Task instructions: The records follow. Filter them to the lines that hold "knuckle".

BEGIN Recorded information

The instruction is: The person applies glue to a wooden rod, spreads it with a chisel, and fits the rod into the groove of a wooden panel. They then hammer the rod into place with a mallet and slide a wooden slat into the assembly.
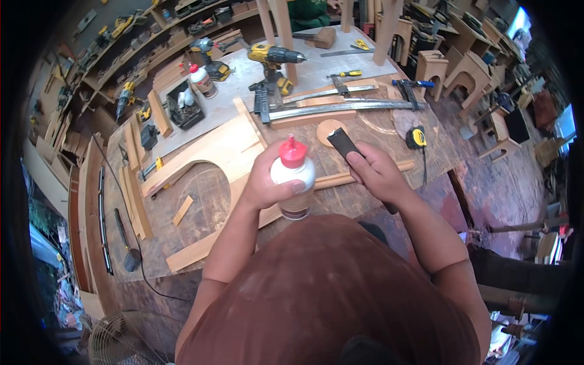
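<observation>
Head view: both hands full, close together over the surface (210,204). White bottle with red cap (298,172) in my left hand (265,181), fingers wrapped round its side, thumb across the front. Stands roughly upright, cap uppermost, base toward my shirt.

Right hand (377,172), just right of the bottle, closed on a dark flat bar (344,145). Bar's long axis slants: pale-edged end forward and leftward, other end back past my wrist. That forward end sits right of the bottle's cap and slightly farther from me. Clear gap, no contact. Bar can't be identified for certain.

Nearest hand to bottle: left, already on it. Right is nearer the tape measure (417,138), well right of the bottle. Wooden disc (326,129) lies beyond and right of the bottle; curved-cut board (213,143), left of it.
</observation>
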A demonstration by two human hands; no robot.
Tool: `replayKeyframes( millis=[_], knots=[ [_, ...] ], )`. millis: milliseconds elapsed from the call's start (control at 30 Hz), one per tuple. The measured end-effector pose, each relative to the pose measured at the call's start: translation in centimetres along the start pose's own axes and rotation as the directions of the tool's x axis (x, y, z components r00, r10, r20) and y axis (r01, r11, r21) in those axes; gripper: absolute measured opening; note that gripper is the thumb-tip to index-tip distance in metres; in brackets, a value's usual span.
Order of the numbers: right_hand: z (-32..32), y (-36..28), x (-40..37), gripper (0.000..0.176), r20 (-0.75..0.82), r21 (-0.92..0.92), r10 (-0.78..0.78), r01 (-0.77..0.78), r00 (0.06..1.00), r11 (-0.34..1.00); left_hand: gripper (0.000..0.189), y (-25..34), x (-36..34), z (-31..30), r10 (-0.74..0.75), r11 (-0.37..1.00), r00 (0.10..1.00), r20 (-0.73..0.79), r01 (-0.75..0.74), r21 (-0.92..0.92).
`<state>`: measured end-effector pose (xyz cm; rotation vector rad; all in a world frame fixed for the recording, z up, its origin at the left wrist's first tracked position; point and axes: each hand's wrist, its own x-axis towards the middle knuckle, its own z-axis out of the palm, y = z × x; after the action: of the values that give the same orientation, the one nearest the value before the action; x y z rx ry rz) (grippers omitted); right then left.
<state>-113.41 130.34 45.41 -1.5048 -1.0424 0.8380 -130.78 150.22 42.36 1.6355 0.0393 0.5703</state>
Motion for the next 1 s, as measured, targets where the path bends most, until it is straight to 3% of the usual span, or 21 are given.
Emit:
replayKeyframes(
  millis=[67,167,233,367,433,533,667,733,767,833,933,1000],
  knots=[
    [-1.7,2.8,-0.3,0.030,-0.065,-0.087,0.045,-0.050,0.997,0.995,0.069,-1.4,-0.9,-1.4,-0.051,0.999,0.995,0.083,0.052,0.002],
    [-5.6,9.5,-3.4,0.034,-0.237,-0.220,0.080,-0.134,0.968,0.966,0.073,-1.7,-2.9,-2.0,-0.084,0.996,0.996,0.033,0.085,-0.030],
    [-8.5,14.9,-7.0,0.040,-0.349,-0.089,0.349,-0.401,0.870,0.912,0.076,-2.3,-4.1,-2.7,-0.097,0.994,0.995,-0.024,0.096,-0.043],
    [-11.3,22.8,-15.3,0.043,-0.479,-0.044,0.432,-0.512,0.764,0.858,0.077,-3.3,-6.2,-3.3,-0.182,0.962,0.967,-0.176,0.139,-0.234],
    [-11.3,24.5,-17.7,0.045,-0.408,0.227,0.685,-0.660,0.604,0.717,0.077,-3.4,-6.0,-3.3,-0.203,0.956,0.969,-0.139,0.165,-0.244],
    [-11.1,27.9,-18.6,0.045,-0.452,0.153,0.623,-0.633,0.639,0.759,0.078,-3.1,-5.1,-2.7,-0.233,0.952,0.968,-0.092,0.208,-0.223],
    [-11.1,29.3,-18.6,0.045,-0.430,0.261,0.662,-0.617,0.614,0.742,0.081,-2.6,-3.3,-2.0,-0.198,0.971,0.980,0.001,0.196,-0.137],
    [-11.6,30.4,-19.1,0.044,-0.450,0.052,0.627,-0.683,0.635,0.729,0.081,-2.3,-2.8,-1.7,-0.174,0.975,0.985,0.016,0.175,-0.138],
    [-11.2,30.7,-19.5,0.044,-0.451,0.064,0.631,-0.681,0.632,0.729,0.081,-2.3,-2.9,-1.9,-0.178,0.975,0.984,0.026,0.180,-0.132],
    [-11.4,31.1,-20.0,0.040,-0.570,-0.299,0.462,-0.696,0.679,0.653,0.080,-2.6,-2.8,-2.1,-0.194,0.974,0.981,0.029,0.196,-0.115],
    [-9.7,30.0,-18.4,0.034,-0.705,-0.322,0.374,-0.742,0.603,0.588,0.080,-2.5,-2.9,-1.8,-0.220,0.966,0.975,0.020,0.221,-0.133],
    [-7.9,29.2,-16.6,0.030,-0.694,-0.297,0.450,-0.793,0.562,0.532,0.079,-2.7,-3.1,-1.7,-0.222,0.966,0.975,0.022,0.223,-0.130]
  ],
)
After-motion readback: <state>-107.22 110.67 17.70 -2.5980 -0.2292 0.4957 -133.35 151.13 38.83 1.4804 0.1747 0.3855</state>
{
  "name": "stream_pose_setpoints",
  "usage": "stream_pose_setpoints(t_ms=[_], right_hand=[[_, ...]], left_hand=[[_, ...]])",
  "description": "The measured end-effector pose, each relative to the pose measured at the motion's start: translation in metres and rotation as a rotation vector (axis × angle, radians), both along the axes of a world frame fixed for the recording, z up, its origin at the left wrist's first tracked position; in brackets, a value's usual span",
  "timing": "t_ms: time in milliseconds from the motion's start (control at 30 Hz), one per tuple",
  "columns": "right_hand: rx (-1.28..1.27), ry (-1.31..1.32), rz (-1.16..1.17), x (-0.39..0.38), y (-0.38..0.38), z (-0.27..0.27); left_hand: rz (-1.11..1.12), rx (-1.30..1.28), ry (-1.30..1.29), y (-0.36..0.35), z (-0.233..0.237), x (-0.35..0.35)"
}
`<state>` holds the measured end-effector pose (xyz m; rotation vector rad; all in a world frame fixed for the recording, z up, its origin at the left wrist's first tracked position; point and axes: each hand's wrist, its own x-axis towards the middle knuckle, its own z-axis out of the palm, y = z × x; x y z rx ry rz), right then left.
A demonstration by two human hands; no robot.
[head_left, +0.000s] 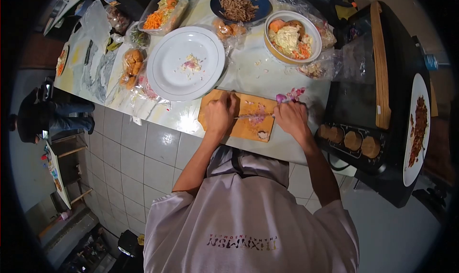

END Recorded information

Result:
`<state>`: measured end-effector pose (xyz cm; rotation vector rad; all in a world frame fixed for the recording, z up, its origin at the left wrist's first tracked position; point and axes: each hand's wrist, its own x-axis towards the middle knuckle, its own z-axis out of the palm, y = z × x; after the action: of the values that give the same orientation, the one nearest the value before the action; x y z rx ry rz) (grippers omitted); right then left.
`<state>` holds the measured end-effector pose (xyz m; rotation vector rad; all in a world frame fixed for the recording, z up, its origin at the left wrist's first tracked position; point and axes: each hand's wrist, its own x-axis towards the middle knuckle, its own z-axis out of the palm, y = z × x; x y z rx ry rz), right then left.

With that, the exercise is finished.